**The problem**
From the data below, copy exactly the lines that lie between the one holding "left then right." and the one holding "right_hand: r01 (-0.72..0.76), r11", including both, and nothing more.

**Task material**
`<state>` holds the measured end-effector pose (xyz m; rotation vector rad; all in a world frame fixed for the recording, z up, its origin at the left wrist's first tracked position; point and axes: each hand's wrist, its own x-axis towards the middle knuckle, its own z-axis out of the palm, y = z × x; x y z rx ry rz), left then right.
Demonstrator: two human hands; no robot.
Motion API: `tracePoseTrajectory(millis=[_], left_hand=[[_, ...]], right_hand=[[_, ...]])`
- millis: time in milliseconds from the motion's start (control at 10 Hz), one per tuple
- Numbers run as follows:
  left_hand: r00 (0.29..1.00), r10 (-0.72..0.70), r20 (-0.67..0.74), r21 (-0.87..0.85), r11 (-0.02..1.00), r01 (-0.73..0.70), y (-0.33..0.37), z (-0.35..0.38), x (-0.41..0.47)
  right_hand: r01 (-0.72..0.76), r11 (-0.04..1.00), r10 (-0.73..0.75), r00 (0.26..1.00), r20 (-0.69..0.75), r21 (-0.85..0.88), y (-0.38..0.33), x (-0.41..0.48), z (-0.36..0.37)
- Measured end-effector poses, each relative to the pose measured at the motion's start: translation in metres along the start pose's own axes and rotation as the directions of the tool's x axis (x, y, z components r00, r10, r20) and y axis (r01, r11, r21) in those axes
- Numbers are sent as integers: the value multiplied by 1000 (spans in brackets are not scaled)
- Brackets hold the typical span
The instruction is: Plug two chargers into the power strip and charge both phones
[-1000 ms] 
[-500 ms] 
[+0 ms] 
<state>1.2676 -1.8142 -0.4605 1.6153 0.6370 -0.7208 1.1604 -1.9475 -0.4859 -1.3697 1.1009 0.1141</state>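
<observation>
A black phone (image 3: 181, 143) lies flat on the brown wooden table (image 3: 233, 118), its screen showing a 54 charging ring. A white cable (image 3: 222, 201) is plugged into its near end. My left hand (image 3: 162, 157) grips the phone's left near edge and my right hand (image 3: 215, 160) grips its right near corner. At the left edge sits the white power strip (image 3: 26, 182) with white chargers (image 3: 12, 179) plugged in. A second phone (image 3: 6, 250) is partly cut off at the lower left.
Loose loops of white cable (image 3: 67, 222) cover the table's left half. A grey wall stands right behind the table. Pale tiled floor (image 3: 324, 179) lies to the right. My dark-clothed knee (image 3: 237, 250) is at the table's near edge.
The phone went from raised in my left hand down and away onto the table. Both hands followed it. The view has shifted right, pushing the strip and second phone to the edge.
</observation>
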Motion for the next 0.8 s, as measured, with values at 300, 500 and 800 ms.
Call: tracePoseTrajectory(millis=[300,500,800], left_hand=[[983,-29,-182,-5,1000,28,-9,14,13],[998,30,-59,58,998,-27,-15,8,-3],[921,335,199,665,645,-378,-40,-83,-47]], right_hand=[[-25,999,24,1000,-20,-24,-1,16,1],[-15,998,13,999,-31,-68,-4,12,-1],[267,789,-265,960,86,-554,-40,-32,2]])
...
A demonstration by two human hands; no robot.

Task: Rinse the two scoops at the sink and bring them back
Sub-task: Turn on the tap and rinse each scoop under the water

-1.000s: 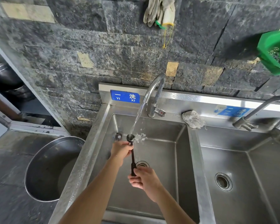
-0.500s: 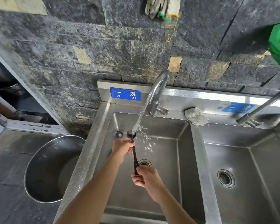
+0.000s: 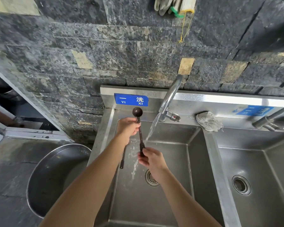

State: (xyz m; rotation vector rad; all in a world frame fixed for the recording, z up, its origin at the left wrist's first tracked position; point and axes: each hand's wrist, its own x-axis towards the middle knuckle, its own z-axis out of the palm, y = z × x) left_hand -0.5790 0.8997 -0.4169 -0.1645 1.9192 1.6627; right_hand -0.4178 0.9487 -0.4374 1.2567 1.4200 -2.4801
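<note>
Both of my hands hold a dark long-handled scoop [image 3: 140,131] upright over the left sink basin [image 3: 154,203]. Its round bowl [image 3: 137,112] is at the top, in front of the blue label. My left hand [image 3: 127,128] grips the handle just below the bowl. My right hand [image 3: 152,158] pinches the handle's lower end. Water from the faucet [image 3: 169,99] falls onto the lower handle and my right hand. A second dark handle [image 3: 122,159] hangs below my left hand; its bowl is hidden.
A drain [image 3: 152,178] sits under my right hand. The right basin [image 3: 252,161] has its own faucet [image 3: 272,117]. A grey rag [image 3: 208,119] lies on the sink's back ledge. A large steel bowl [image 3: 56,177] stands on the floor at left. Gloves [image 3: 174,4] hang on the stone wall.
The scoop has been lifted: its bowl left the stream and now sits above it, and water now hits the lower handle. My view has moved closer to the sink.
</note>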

**Exercise output**
`<state>` holds the measured end-effector pose (xyz m; rotation vector rad; all in a world frame fixed for the recording, z up, its origin at the left wrist's first tracked position; point and axes: each hand's wrist, its own x-axis towards the middle knuckle, its own z-axis out of the palm, y = z × x; x y z rx ry rz), left then right.
Demonstrator: two human hands; no robot.
Motion API: `tracePoseTrajectory(millis=[_], left_hand=[[_, ...]], right_hand=[[_, ...]])`
- millis: time in milliseconds from the motion's start (control at 10 Hz), one per tuple
- Numbers run as follows:
  left_hand: r00 (0.29..1.00), r10 (-0.72..0.70), r20 (-0.67..0.74), r21 (-0.87..0.85), r11 (-0.02..1.00), r01 (-0.73..0.70), y (-0.33..0.37), z (-0.35..0.38), x (-0.41..0.47)
  right_hand: r01 (-0.72..0.76), r11 (-0.04..1.00), r10 (-0.73..0.75), r00 (0.26..1.00), r20 (-0.69..0.75), r21 (-0.85..0.88), y (-0.38..0.33), x (-0.41..0.48), z (-0.36..0.37)

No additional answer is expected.